Re: Projection pushdown to index access method

From: Robert Haas <robertmhaas(at)gmail(dot)com>
To: Chris Cleveland <ccleveland(at)dieselpoint(dot)com>
Cc: PostgreSQL Hackers <pgsql-hackers(at)postgresql(dot)org>
Subject: Re: Projection pushdown to index access method
Date: 2023-09-19 17:10:29
Message-ID: CA+TgmobizmMY1DXNqLriOOaVBBUrFruh_CAzkMh-6556mk873A@mail.gmail.com
Views: Raw Message | Whole Thread | Download mbox | Resend email
Thread:
Lists: pgsql-hackers

On Tue, Sep 19, 2023 at 12:35 PM Chris Cleveland
<ccleveland(at)dieselpoint(dot)com> wrote:
> I'm working on an index access method. I have a function which can appear in a projection list which should be evaluated by the access method itself. Example:
>
> SELECT title, my_special_function(body)
> FROM books
> WHERE book_id <===> 42;
>
> "<===>" is the operator that invokes the access method. The value returned by my_special_function() gets calculated during the index scan, and depends on information that exists only in the index.
>
> How do I get the system to pull the value from the index instead of trying to calculate it?

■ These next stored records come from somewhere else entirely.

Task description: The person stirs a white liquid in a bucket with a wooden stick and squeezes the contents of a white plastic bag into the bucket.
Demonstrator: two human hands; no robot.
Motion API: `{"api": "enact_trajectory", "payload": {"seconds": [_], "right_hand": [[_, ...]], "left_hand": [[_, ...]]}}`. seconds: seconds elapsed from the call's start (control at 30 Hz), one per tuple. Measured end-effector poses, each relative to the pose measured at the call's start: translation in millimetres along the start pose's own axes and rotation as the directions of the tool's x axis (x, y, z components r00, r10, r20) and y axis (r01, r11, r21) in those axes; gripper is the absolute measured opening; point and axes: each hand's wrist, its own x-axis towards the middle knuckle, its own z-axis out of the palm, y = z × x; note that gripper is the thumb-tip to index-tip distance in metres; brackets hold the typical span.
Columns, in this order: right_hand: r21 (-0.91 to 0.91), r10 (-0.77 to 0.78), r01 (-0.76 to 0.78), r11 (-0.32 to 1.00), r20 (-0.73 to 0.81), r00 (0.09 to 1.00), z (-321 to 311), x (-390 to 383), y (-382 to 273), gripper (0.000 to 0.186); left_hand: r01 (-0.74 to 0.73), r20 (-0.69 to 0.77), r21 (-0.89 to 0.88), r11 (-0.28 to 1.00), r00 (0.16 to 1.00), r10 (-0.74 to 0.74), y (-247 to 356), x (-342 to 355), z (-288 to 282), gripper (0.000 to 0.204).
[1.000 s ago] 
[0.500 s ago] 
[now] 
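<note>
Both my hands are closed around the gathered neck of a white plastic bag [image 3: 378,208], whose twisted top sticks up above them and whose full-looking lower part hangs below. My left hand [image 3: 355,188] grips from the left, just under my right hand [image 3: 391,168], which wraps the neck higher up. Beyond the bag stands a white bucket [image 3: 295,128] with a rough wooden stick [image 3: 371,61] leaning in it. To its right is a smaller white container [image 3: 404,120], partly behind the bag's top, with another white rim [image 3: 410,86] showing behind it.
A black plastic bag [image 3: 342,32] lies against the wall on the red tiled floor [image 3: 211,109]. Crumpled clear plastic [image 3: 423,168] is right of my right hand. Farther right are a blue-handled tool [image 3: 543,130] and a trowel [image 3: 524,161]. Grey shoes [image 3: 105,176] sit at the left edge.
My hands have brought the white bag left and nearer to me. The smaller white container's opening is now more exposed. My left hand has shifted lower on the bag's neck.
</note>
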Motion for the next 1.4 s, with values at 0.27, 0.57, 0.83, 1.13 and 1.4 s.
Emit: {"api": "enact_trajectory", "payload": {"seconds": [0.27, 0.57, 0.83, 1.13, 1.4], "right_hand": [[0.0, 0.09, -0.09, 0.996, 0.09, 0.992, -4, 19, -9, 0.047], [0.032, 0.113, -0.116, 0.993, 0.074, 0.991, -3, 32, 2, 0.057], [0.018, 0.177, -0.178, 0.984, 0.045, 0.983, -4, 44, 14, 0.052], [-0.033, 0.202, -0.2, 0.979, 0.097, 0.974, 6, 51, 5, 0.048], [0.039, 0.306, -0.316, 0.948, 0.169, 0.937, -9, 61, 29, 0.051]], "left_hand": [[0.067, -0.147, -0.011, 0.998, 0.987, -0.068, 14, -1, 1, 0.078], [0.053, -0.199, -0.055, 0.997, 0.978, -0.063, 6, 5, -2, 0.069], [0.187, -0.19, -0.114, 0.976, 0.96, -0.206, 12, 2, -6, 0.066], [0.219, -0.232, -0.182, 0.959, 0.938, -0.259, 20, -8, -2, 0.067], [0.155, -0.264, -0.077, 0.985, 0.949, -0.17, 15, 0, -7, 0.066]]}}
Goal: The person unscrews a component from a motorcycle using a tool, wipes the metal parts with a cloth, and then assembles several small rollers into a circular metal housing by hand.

I don't see how you can do this in general, because there's no
guarantee that the plan will be an Index Scan or Index Only Scan
instead of a Seq Scan or Bitmap Heap/Index Scan.

> So far, I have created a CustomScan and set it using set_rel_pathlist_hook. The hook function gives us a PlannerInfo, RelOptInfo, Index, and RangeTblEntry. So far as I can tell, only RelOptInfo.reltarget.exprs gives us any info on the SELECT expressions, but unfortunately, the exprs are Var nodes that contain the (title, body) columns from above, and do not say anything about my_special_function().

So what does the EXPLAIN plan look like?

I'm not quite sure what's happening here, but the planner likes to
make plans that just fetch attributes from all the relations being
joined (here, there's just one) and then perform the calculation of
any expressions at the very end, as the final step, or at least as the
final step at that subquery level. And if it plans to ask your custom
scan for title, body, and book_id and then compute
my_special_function(body) after the fact, the thing you want to happen
is not going to happen. If the planner can be induced to ask your
custom scan for my_special_function(body), then I *think* you should
be able to arrange to get that value any way you like and just return
it. But I don't quite know how to induce the planner to do that -- and
especially if this query involved more than one table, because of the
planner's tendency to postpone expression evaluation until after joins
are done.

> I know this is possible, because the docs for PathTarget say this:
>
> PathTarget
> *
> * This struct contains what we need to know during planning about the
> * targetlist (output columns) that a Path will compute. Each RelOptInfo
> * includes a default PathTarget, which its individual Paths may simply
> * reference. However, in some cases a Path may compute outputs different
> * from other Paths, and in that case we make a custom PathTarget for it.
> * For example, an indexscan might return index expressions that would
> * otherwise need to be explicitly calculated.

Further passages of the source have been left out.